Analyses

Rencontre Ouattara-Bédié : De quoi la montagne a-t-elle accouché? / Philippe Di Nacera

Mis à jour le 4 mars 2021
Publié le 12/11/2020 à 11:52 , , , , ,

Annoncée par Alassane Ouattara au soir de la proclamation officielle du résultat de l’élection présidentielle par le Conseil Constitutionnel, lundi 9 novembre, la rencontre entre les deux présidents Bédié et Ouattara sur le site hautement symbolique pour eux de l’hôtel du Golf a donc eu lieu le mercredi 11 novembre 2020. Cet endroit faussement neutre fait référence aux premières heures d’une Présidence Ouattara, en 2011, installée dans la douleur, mais avec l’appui ferme de Henri Konan Bédié et de son parti, le PDCI. Les graves évènements de M’Batto, intervenus mardi 10 novembre, ont évidemment accéléré le processus de cette rencontre qui avait pour objectif premier de faire baisser les tensions intercommunautaires dans le pays.

Certains ont pu être déçus de ce qui est sorti de cette rencontre pourtant cruciale. Il ne faut pas. À la sortie, les deux hommes ont prononcé quelques mots chacun, précisant que ce rendez-vous avait permis tout d’abord de s’accorder sur un objectif commun, la Paix en Côte d’Ivoire, ensuite, de renouer le fil du dialogue qui était interrompu depuis des mois entre les deux hommes, peut-être de rétablir, comme l’a précisé le Président Ouattara, la confiance entre eux, enfin, de décider de se revoir prochainement et de maintenir un fil de communication continu entre eux. Ce fut bref, mais loin d’être anodin, quand on sait d’où l’on partait.

Il ne pouvait d’ailleurs en être autrement, mercredi soir. Car des préalables de chaque côté ont été posés pour que le dialogue renoué puisse prospérer.
Henri Konan Bédié a exigé publiquement, dans un communiqué publié juste avant la rencontre du 11 novembre, que le blocus établi par les forces de l’ordre devant chez lui et les autres leaders de l’opposition soit levé ; il a également exigé que ceux des responsables emprisonnés, dont les principales figures sont Messieurs Guikahué et Affi N’Guessan, soit libérés rapidement. Gageons que dans le huis clos de sa conversation avec Alassane Ouattara, la question du retour de Guillaume Soro et de l’ancien Président Laurent Gbagbo a été mise sur la table.

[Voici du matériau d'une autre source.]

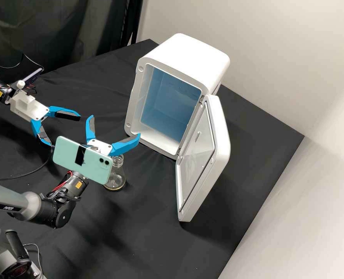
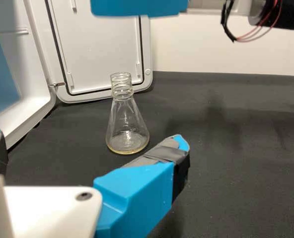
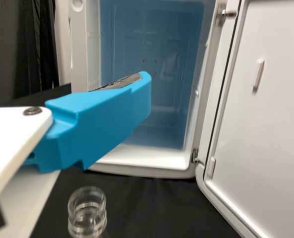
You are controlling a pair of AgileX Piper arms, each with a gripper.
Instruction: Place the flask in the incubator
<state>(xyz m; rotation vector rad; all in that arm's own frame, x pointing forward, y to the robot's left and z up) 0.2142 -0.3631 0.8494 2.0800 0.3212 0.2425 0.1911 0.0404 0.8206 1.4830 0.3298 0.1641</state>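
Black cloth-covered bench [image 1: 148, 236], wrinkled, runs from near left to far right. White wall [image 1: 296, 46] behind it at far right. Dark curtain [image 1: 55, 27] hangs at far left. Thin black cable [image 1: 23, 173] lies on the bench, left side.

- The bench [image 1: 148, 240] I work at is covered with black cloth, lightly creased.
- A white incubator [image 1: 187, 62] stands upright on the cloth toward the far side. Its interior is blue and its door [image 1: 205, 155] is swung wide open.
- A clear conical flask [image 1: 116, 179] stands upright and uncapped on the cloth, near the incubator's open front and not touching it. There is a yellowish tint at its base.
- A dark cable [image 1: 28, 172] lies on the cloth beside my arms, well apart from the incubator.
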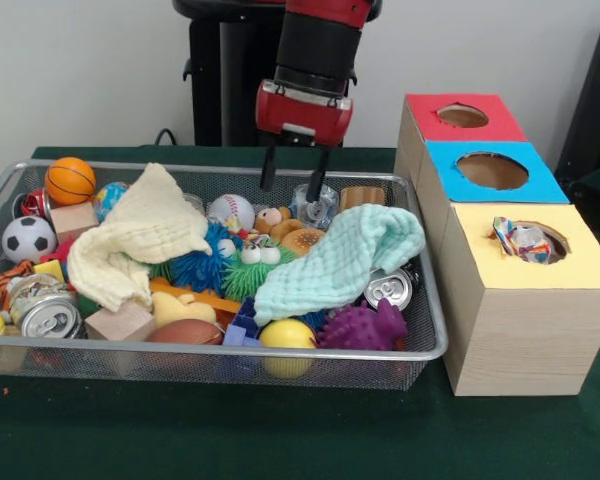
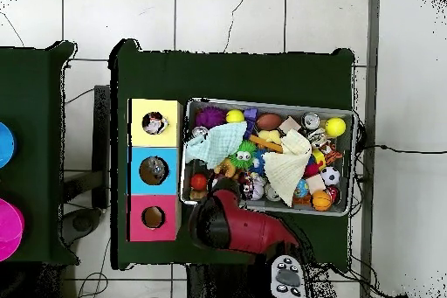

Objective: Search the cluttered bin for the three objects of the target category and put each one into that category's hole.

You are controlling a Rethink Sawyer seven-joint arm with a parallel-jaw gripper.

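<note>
The pincer (image 1: pixel 294 180) was hanging over the back of the bin (image 1: pixel 435 335), fingers spread apart, holding nothing. It sat right above a small clear crumpled thing (image 1: pixel 315 205) near the bin's far rim, and I couldn't tell if it was touching it yet.

Progress-wise, I saw one crinkly foil wrapper (image 1: pixel 521 239) poking out of the hole in the yellow box (image 1: pixel 530 300), so I figured that was the target category and at least one was in. From above, something also seemed to sit in the blue box (image 2: pixel 154 171) hole, but I couldn't make out what. The red box (image 1: pixel 460 118) hole looked empty from the front.

So my guess was one done, maybe two left, but no way to see anything deeper inside the box. The bin was still a mess: two cans (image 1: pixel 48 318), balls, and a yellow cloth (image 1: pixel 140 240) and a green cloth (image 1: pixel 340 260) covering plenty.
</note>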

Côté pouvoir, aucune déclaration préalable, mais une évidence : l’opposition devra officiellement renoncer à son Conseil National de Transition si elle veut espérer que l’apaisement soit réel et que les discussions commencent vraiment.
Henri Konan Bédié a, dès mercredi soir, à la sortie de sa rencontre avec le Chef de l’État, invité les membres des plateformes de l’opposition à se réunir chez lui le vendredi 13 novembre « pour faire le point sur leurs attentes et leur vision de l’avenir« . Si l’opposition enterre demain la CNT, les libérations des leaders arrêtés chez Henri Konan Bédié pourraient suivre dans la foulée.

Ainsi commence à se dessiner une « chronologie de l’apaisement » qui devrait rassurer, enfin, les Ivoiriens.

Une chose n’a pas encore été dite. Cette paix des esprits une fois retrouvée, sur quoi porteront les discussions ?
L’opposition, demain, réclamera une redéfinition de la Commission électorale indépendante, peut-être une réforme du Conseil constitutionnel, sûrement un audit des listes électorales ; elle devrait exiger que le dialogue ainsi ouvert soit « inclusif« , c’est-à-dire intégrant Guillaume Soro et Laurent Gbagbo. Le Président a déjà dit, dans une interview à nos confrères de RFI et France 24, qu’il voulait rétablir la limite d’âge, dans la Constitution, pour les candidatures à l’élection présidentielle.

De quels sujets le Président est-il prêt à s’emparer rapidement? De quelle forme de gouvernance accouchera ce dialogue ? Un statut pour l’opposition? La formation d’un gouvernement de mission, élargi à des membres de l’opposition? L’avenir proche nous le dira.

La rencontre du mercredi 11 novembre entre les deux géants enclenche, on le voit, un processus déterminant pour la suite. Il en va de la réussite du dernier mandat d’Alassane Ouattara. Mais au-delà, l’enjeu est l’avenir de la Côte d’Ivoire elle-même. Les vieux acteurs de la scène politique ivoirienne jouent, on le voit, leur sortie face à l’histoire et la « jeune génération » doit enfin pouvoir trouver sa place.

Mercredi, la montagne a accouché, non pas d’une souris, mais d’une autre montagne. Un Kilimandjaro qui, si la classe politique parvient à franchir ses pentes rugueuses, placera la Côte d’Ivoire sur le toit du continent africain.